И наконец, настала последняя Шуркина ночь в институте. Назначенные процедуры были все сделаны, лекарства приняты, анекдоты все рассказаны. По части анекдотов, как всегда, пальму первенства держал техник Миша. А Сергею Тимофеевичу не везло: только начнет рассказывать, как Миша уже показывает своей култышкой размер бороды у его анекдота. Сергей Тимофеевич снова надулся и замолчал. И один не смеялся потом, когда все смеялись над Мишиными остротами.
В одиннадцать часов в палату заглянула тетя Поля, пожелала «покойной ночи».
Техник Миша первый устроился поудобнее, свернулся калачиком у себя на кровати, закрыл глаза, сказал сонным голосом:
— Ну, спатушки-матушки!
Свет погас.
Шурка быстро уснул и спал без сновидений до половины ночи, потом проснулся. Раньше, до своего несчастья, Шурка спал всегда без просыпу до самого утра. И всегда казалось ему, что по-настоящему он вроде даже и не спал: только, бывало, положит голову на подушку, как мать уже тормошит его, тянет прочь одеяло, ласково ворчит:
— Вставай, сонная тетерюшка, завтракать пора, в школу опоздаешь.
Шурка хныкал:
— Только лег — и уже вставай!
— Ты глаза разуй, погляди, где солнышко.
Шурка, разлепив томные веки, видел ломившееся в окно солнце, слышал победный лай Дружка, гонявшегося по двору за отчаянной кошкой Брыськой, и всякий раз удивлялся: как же это так быстро пролетела целая большая ночь! А сейчас стал просыпаться среди ночи! Спит, и вдруг словно кто-то с силой толкает в бок:
«Не спи, Шутилов, думай!»
Некоторое время Шурка лежал с открытыми глазами, думал. Палата похрапывала, кряхтела, стонала, сонно бормотала. Громче всех причмокивал и присюсюкивал Сергей Тимофеевич, Шуркин сосед.
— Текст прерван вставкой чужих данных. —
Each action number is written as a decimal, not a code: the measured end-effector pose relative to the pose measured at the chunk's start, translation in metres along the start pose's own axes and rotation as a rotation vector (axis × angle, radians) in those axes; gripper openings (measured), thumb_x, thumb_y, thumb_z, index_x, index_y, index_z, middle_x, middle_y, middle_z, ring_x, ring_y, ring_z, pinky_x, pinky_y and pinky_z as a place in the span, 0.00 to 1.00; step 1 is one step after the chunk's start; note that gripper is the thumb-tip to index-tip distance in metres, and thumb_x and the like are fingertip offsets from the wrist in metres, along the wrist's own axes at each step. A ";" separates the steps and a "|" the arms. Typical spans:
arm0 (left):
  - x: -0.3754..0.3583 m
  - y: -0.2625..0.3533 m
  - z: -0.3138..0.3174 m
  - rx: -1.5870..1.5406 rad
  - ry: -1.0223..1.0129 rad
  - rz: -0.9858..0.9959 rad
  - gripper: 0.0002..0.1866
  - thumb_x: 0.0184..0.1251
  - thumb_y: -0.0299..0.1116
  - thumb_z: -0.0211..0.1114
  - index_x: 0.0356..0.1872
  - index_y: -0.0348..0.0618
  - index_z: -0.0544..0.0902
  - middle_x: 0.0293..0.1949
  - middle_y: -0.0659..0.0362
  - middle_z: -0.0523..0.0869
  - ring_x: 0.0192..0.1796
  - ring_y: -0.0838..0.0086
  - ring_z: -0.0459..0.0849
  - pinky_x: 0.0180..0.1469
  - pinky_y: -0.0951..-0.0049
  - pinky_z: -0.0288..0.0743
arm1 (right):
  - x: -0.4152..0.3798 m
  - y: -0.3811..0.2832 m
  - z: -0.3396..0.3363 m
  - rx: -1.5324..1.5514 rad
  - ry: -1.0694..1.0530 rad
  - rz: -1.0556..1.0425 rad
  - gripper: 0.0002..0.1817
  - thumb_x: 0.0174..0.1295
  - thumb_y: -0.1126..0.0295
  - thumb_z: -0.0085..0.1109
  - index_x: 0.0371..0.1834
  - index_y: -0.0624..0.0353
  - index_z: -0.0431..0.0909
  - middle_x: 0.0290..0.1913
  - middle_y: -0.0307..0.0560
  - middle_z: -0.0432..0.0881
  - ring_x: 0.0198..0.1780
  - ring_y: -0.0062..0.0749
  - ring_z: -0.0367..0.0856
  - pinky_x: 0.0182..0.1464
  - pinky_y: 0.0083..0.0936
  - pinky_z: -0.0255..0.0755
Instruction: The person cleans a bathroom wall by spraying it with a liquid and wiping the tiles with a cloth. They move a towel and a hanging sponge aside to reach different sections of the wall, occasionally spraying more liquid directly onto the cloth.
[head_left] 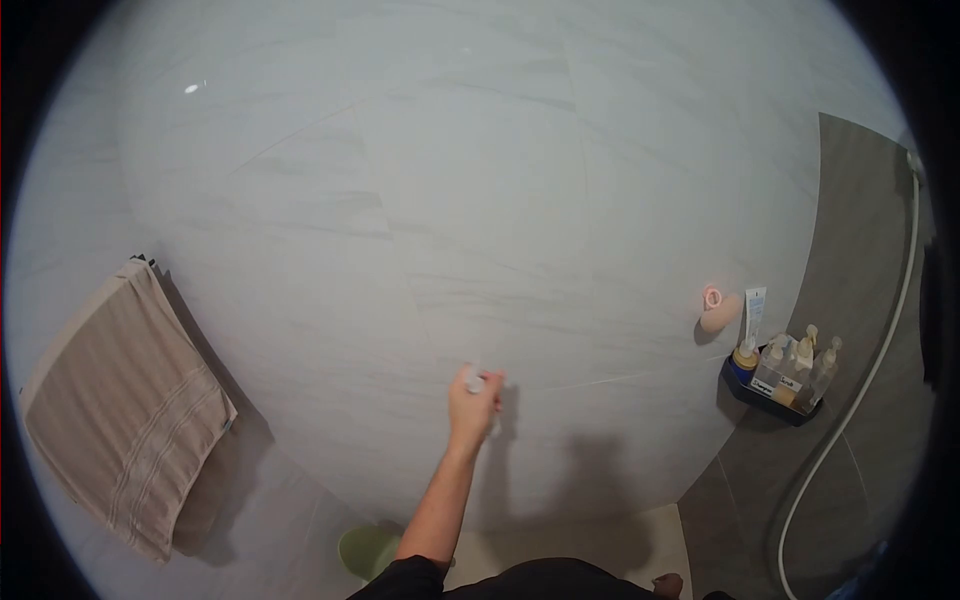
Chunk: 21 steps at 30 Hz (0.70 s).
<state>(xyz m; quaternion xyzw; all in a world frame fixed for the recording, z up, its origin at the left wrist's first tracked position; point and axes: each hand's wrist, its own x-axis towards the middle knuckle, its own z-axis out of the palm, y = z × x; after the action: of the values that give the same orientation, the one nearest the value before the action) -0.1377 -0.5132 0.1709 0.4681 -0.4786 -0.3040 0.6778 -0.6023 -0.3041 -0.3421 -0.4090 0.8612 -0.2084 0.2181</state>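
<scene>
My left hand (475,398) is raised in front of the pale marbled wall (480,200), with its forearm coming up from the bottom edge. Its fingers are closed round a small whitish thing that is blurred and too small to name. At the bottom edge, right of my dark-clothed body, a small skin-coloured part shows, which seems to be my right hand (667,585). Its fingers cannot be made out, nor whether it holds anything.
A beige towel (130,410) hangs at the left. A green basin (367,552) stands low, left of my forearm. At the right are a black corner shelf (768,402) with several bottles, a white tube (755,312), a pink wall-hung item (718,312) and a white hose (850,410).
</scene>
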 end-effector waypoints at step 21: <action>-0.060 -0.087 -0.053 0.011 0.020 -0.211 0.08 0.68 0.30 0.70 0.41 0.41 0.79 0.22 0.64 0.80 0.20 0.83 0.76 0.22 0.77 0.69 | 0.066 -0.377 -0.140 1.827 -0.518 -0.295 0.18 0.75 0.68 0.52 0.64 0.66 0.73 0.61 0.50 0.81 0.63 0.41 0.80 0.66 0.35 0.72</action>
<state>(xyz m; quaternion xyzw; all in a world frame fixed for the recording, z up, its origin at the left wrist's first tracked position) -0.1062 -0.4759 0.0633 0.5227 -0.4216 -0.3660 0.6442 -0.4849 -0.5491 -0.0388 -0.2186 0.2311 -0.7277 0.6077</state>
Шурка как-то спросил у Ибрагима, почему больные во сне говорят сами с собой, и такелажник объяснил ему, что это они не с собой разговаривают, а со своей бедой — она их навещает по ночам.
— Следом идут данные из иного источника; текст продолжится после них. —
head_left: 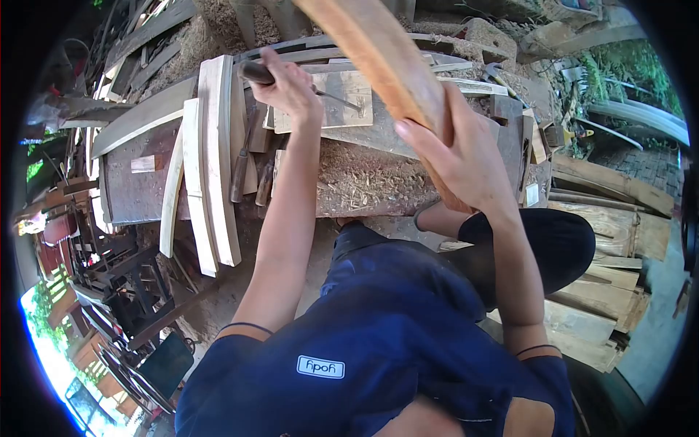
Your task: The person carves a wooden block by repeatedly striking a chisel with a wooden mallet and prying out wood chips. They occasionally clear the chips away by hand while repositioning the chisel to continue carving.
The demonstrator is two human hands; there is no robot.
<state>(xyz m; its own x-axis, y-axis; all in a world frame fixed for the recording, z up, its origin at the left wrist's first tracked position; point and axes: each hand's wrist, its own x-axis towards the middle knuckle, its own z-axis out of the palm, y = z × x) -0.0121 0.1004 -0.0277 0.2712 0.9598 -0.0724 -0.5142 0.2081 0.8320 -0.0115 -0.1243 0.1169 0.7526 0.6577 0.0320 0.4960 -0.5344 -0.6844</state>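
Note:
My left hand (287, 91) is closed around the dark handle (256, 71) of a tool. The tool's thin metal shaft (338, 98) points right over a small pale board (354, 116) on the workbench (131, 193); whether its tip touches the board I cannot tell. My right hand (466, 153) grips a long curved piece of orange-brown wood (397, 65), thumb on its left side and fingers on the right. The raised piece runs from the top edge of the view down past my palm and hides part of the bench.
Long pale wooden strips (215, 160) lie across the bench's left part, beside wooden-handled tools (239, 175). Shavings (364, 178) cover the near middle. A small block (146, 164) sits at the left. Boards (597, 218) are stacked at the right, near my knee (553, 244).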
Ох, беда, беда! Правда, «шеф» сказал, что дела у Шурки неплохие, совсем даже неплохие. Но пальцев-то нет! Шурка потрогал повязку на правой кисти: нет пальцев! И вдруг до его ушей донесся странный звук — не то мяуканье, не то приглушенный стон. Шурке стало жутко. Он прислушался — звук идет от окна, где стоит кровать техника Миши. Это еще больше его испугало: веселый техник один изо всей палаты — Шурка знает это! — спит всегда молча, без стонов и разговоров.